Il momento dei terzisti. L’editoriale di Fabio Severino
Autonomia e direttori esterni: sta funzionando bene la riforma applicata ai grandi musei statali. Ma che cosa sta succedendo alle realtà più piccole? Ecco qualche spunto per incentivarne lo sviluppo.
![Il momento dei terzisti. L’editoriale di Fabio Severino](https://www.artribune.com/wp-content/uploads/2017/06/Il-Colosseo-1024x584.jpg)
“La maggior parte degli effetti è dovuta a un numero ristretto di cause”, dice la legge di Pareto, l’economista italiano d’inizio secolo. Il grosso (l’80%) viene generato (e beneficiato) da pochi (il 20%). La stessa legge la possiamo applicare ai musei italiani. Sono pochi (e famosi) quelli che generano ricchezza, la maggior parte languono nell’anonimato. Colosseo, Uffizi, Castel Sant’Angelo, Borghese, Pompei: i più celebri musei e monumenti statali generano il grosso dei visitatori e dei conseguenti ricavi. Sei superano il milione di visitatori l’anno, altri quattro i 500mila. Non a caso sono principalmente i cosiddetti Poli e quelli recentemente dotati di autonomia gestionale e del direttore nominato con concorso aperto agli esterni. E quell’80% (parliamo di oltre 350 istituzioni) che, “poverini”, sembrano campare a stento? Poco pubblico, esigui ricavi. Da anni parlo dell’autonomia di gestione come chiave di rilancio delle istituzioni culturali.

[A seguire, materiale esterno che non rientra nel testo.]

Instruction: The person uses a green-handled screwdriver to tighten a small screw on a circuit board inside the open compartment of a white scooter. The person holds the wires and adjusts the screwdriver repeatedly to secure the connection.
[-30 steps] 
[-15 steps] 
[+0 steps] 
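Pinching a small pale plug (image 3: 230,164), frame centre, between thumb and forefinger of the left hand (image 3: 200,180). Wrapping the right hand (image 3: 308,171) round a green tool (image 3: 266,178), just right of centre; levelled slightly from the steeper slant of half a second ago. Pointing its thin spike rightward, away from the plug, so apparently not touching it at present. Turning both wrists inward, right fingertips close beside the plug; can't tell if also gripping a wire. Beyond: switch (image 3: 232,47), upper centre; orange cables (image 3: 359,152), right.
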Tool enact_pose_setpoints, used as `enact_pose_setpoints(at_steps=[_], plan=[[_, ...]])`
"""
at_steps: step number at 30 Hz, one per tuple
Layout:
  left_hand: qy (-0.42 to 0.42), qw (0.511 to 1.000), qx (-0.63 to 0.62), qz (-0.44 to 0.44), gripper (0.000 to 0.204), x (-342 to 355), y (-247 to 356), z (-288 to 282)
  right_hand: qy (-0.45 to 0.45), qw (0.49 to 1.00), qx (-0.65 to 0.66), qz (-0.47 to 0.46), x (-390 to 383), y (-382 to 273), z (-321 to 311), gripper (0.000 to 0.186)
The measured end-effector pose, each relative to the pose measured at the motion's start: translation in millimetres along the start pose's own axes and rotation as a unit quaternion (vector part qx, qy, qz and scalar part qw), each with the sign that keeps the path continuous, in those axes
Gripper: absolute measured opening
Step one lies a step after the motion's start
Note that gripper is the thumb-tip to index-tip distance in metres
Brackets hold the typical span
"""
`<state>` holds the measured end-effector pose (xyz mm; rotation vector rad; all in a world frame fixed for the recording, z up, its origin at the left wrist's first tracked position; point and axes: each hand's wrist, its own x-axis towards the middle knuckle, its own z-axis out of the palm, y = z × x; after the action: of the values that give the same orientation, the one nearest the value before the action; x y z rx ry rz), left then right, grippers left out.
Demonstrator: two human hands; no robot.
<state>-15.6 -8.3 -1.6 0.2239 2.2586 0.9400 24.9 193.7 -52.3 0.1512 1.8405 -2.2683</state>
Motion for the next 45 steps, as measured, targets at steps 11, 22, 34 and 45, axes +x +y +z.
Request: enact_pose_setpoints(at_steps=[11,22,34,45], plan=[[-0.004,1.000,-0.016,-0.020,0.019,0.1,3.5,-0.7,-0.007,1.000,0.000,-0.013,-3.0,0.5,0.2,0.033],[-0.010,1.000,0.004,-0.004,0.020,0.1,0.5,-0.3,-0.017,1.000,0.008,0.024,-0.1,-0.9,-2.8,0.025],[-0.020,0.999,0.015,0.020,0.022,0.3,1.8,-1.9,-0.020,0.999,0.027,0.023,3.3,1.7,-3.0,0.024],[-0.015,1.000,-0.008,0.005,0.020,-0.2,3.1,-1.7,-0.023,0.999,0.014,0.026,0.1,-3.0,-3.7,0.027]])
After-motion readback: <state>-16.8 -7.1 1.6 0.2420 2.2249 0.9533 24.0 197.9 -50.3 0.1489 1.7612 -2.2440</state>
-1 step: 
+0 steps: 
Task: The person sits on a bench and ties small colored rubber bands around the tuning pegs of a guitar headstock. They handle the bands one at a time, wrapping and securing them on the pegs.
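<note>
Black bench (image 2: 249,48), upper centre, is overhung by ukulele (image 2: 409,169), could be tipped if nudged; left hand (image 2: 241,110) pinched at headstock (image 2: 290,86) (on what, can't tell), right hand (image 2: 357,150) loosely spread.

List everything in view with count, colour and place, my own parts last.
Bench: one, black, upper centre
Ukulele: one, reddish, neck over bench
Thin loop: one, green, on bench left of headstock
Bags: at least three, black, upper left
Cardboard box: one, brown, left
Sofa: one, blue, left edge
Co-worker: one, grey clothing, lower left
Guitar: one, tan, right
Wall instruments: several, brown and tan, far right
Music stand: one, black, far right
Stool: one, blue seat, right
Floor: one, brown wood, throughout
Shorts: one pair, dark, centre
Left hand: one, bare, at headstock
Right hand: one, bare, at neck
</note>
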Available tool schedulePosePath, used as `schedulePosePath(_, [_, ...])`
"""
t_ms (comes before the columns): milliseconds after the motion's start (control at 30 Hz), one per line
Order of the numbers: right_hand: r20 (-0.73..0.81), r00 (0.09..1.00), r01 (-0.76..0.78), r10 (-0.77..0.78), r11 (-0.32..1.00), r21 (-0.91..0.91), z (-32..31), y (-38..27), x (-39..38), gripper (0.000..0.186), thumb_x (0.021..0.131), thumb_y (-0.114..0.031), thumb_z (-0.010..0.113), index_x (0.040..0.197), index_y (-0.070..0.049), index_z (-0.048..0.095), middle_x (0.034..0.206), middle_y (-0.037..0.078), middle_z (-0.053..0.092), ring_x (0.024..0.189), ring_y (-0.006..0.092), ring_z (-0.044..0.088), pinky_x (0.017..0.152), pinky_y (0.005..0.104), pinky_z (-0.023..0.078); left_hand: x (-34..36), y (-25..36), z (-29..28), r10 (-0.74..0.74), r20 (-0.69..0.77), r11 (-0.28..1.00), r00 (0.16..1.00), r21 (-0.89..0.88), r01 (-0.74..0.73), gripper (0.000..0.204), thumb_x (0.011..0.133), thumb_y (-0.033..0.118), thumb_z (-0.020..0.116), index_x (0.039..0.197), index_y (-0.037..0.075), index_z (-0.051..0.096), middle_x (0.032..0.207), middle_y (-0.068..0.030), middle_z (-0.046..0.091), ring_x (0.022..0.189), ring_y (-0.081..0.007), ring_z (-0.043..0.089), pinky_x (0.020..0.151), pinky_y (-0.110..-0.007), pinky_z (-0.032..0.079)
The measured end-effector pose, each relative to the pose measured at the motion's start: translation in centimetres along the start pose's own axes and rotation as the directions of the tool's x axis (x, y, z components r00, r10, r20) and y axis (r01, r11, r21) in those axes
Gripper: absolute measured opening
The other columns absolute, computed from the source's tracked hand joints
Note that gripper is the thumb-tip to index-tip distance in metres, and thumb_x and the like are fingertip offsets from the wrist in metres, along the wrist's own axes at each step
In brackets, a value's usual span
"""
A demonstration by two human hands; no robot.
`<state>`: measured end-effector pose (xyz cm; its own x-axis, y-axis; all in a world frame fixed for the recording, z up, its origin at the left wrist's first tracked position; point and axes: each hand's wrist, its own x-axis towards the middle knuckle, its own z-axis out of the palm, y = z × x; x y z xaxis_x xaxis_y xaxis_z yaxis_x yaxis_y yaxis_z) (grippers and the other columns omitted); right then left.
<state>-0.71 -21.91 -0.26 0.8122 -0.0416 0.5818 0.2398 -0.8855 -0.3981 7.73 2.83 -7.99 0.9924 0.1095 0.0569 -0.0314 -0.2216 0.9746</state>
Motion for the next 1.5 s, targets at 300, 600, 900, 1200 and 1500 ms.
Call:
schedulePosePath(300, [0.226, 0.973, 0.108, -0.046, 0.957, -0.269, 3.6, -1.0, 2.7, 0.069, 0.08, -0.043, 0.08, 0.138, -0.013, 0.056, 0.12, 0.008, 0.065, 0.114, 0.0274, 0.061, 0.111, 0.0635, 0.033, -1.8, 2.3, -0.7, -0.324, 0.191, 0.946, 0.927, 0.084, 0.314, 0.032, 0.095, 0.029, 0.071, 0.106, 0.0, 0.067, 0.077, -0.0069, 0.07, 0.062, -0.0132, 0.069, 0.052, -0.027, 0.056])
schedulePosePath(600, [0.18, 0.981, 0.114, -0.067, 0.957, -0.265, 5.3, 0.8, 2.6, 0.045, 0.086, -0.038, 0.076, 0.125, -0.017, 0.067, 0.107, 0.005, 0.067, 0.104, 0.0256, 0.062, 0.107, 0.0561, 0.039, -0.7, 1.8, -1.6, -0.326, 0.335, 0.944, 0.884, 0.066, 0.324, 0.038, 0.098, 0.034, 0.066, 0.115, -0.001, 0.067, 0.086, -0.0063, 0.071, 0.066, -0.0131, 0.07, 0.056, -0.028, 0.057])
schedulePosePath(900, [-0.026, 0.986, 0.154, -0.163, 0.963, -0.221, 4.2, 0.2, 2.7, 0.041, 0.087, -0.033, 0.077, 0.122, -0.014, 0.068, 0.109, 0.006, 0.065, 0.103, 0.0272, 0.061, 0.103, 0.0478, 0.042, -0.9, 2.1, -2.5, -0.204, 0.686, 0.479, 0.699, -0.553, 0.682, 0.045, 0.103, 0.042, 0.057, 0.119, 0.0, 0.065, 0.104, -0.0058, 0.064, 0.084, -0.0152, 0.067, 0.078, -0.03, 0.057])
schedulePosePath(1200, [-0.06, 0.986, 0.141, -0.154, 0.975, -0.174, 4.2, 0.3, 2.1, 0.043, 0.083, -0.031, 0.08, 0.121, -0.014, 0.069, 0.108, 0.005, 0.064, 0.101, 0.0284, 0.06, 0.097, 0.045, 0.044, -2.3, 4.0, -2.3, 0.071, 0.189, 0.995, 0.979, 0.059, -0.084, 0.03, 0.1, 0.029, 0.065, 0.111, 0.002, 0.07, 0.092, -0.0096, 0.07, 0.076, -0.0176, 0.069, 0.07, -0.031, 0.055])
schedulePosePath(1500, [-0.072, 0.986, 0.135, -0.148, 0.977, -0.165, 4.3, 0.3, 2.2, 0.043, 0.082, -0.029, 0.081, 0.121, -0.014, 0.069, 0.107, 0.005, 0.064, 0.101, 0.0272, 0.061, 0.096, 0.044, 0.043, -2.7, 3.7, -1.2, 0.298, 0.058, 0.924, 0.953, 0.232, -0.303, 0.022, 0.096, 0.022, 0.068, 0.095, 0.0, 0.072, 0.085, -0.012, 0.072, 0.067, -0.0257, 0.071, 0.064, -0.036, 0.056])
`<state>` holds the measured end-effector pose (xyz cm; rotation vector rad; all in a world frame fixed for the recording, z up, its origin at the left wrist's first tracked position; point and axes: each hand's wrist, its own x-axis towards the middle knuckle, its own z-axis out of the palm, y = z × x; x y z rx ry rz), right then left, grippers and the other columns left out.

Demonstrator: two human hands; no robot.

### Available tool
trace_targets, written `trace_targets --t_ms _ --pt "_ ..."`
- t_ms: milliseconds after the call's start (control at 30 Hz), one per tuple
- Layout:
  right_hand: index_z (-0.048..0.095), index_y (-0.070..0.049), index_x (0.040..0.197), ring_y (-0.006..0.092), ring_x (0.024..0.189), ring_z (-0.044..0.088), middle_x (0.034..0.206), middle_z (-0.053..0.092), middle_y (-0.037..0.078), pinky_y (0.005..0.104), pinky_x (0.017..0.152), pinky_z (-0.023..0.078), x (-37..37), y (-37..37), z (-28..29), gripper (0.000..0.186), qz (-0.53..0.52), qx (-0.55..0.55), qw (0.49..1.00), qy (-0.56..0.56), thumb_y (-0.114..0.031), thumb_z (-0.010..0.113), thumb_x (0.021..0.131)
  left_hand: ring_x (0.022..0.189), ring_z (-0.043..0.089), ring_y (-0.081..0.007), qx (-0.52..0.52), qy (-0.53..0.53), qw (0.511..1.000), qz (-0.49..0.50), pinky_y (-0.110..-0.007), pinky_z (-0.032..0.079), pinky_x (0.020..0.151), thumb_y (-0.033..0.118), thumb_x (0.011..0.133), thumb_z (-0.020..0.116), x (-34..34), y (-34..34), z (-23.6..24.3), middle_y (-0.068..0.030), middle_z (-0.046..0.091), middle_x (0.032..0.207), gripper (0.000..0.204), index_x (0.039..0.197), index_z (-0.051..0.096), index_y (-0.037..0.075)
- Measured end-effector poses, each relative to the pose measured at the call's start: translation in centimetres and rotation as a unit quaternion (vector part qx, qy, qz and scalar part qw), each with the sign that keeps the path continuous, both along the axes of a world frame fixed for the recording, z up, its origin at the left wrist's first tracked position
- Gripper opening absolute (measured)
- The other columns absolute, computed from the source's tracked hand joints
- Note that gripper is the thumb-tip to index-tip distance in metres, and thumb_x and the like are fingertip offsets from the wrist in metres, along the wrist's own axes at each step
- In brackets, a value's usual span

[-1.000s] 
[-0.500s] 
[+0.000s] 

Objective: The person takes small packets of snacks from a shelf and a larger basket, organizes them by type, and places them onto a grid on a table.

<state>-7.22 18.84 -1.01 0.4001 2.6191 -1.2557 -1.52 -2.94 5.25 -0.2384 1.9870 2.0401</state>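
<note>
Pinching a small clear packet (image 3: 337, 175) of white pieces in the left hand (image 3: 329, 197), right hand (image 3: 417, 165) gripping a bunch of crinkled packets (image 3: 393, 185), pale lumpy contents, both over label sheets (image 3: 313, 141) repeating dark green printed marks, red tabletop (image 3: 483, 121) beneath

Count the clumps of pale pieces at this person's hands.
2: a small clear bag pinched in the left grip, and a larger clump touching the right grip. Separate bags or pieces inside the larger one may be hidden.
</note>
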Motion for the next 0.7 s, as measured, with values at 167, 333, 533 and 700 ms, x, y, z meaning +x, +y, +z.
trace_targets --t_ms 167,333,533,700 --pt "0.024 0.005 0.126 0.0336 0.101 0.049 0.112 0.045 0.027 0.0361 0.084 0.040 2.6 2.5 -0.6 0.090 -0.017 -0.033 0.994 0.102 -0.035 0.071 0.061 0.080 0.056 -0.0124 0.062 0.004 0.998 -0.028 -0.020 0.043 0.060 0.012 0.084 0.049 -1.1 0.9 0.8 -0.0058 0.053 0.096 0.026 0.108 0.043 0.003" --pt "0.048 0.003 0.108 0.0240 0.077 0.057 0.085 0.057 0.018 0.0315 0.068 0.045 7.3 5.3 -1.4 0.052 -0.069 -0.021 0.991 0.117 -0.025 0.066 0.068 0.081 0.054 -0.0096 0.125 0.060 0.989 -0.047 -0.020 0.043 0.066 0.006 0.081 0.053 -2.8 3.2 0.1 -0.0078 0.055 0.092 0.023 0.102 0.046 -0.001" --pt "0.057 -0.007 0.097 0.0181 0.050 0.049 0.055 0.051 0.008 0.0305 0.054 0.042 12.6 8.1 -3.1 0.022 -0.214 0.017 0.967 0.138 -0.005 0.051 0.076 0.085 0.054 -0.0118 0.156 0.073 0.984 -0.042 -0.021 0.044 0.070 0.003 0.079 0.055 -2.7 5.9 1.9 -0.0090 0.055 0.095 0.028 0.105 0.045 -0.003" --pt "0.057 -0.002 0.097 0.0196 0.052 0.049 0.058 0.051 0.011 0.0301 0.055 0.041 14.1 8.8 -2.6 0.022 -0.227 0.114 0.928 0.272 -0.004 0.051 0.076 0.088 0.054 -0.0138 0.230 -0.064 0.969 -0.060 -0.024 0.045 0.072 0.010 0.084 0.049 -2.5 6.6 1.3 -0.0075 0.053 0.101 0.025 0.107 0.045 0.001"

“Per i tanti piccoli musei statali, l’autonomia così come pensata per le grandi realtà non è risolutiva. Il passo ulteriore è l’affidamento della gestione a terzi”.
Autonomia significa identità; identità significa scelte, scommesse, possibili vittorie. Come sta dimostrando la riforma sui direttori. Per i tanti piccoli musei statali, però, l’autonomia così come pensata per le grandi realtà non è risolutiva. Il passo ulteriore è l’affidamento della gestione a terzi. Questi possono essere privati ma anche pubblici o non profit. Una fondazione come il Fai, un ente locale, un comune o una regione che magari, attraverso economie di scala di messa a rete, riesce a gestire virtuosamente anche una realtà statale. Il principio è far fare a chi ha idee ed energie. Una formula potrebbe essere anche quella del project financing. Un terzo mette risorse per ristrutturare o realizzare servizi a cui il proprietario non può far fronte e guadagna il diritto di utilizzo per un periodo di tempo economicamente proporzionato. Non penso a esternalizzazioni chiavi in mano. Le trovo rischiose e forse snaturanti (nel caso della cultura), ma a “deleghe” alla francese. Ben più di concessioni. Ti affido l’utilizzo di un pezzo o di un’attività o di un servizio. Io proprietario controllo e gestisco l’attività istituzionale. L’equilibrio tra le parti deve essere win-win: il proprietario ottiene qualcosa che non avrebbe o che non sa fare, il terzista realizza un servizio efficiente e profittevole.